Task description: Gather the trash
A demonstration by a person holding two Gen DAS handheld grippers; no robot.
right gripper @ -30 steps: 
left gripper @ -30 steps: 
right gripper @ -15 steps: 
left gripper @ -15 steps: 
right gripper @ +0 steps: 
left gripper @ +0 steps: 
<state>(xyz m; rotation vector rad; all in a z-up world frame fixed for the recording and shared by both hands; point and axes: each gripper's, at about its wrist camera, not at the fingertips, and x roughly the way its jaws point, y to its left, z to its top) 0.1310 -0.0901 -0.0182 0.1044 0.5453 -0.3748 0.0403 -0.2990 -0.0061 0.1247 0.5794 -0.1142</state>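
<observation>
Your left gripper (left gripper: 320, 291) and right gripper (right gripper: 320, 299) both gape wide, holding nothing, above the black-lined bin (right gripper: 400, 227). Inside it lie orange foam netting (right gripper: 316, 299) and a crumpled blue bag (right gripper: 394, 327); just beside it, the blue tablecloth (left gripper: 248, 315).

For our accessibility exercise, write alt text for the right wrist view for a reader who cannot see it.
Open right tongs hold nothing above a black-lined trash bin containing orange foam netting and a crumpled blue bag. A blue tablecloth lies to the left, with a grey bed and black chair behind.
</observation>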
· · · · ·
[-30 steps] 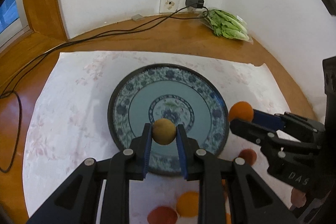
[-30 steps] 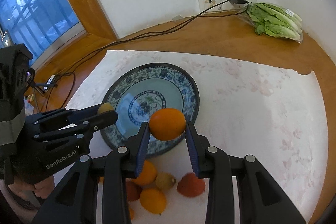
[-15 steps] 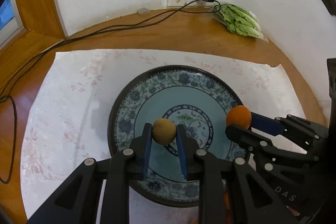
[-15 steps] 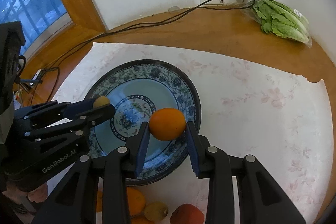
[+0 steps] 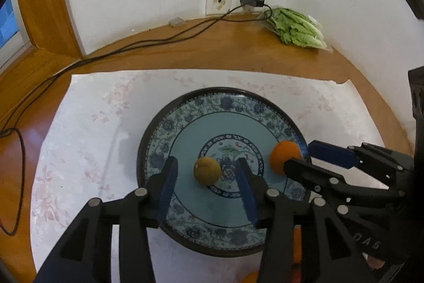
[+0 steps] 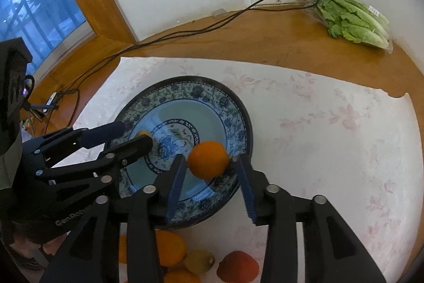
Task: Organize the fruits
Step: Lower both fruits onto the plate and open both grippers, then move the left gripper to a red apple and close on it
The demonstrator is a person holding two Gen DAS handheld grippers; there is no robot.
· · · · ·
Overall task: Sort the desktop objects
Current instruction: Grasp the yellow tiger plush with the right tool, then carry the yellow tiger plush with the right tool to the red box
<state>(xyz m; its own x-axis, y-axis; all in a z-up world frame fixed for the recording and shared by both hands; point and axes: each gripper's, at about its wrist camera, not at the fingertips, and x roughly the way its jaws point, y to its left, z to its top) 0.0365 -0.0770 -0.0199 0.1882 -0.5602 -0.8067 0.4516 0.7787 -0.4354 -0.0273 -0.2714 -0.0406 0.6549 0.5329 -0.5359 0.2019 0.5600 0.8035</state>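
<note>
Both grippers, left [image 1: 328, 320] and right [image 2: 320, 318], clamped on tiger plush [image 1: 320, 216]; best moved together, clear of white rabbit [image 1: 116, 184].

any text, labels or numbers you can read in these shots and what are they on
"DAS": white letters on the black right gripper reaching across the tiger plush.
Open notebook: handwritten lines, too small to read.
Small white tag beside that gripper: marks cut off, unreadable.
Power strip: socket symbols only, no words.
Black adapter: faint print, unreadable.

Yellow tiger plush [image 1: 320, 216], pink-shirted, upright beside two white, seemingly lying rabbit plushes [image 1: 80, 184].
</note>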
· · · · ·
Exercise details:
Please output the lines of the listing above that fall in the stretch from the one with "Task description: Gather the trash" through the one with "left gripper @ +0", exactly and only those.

Written solution:
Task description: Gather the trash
A demonstration by a person holding two Gen DAS handheld grippers; no robot.
right gripper @ -30 steps: 
left gripper @ -30 steps: 
right gripper @ -15 steps: 
left gripper @ -15 steps: 
right gripper @ +0 steps: 
left gripper @ +0 steps: 

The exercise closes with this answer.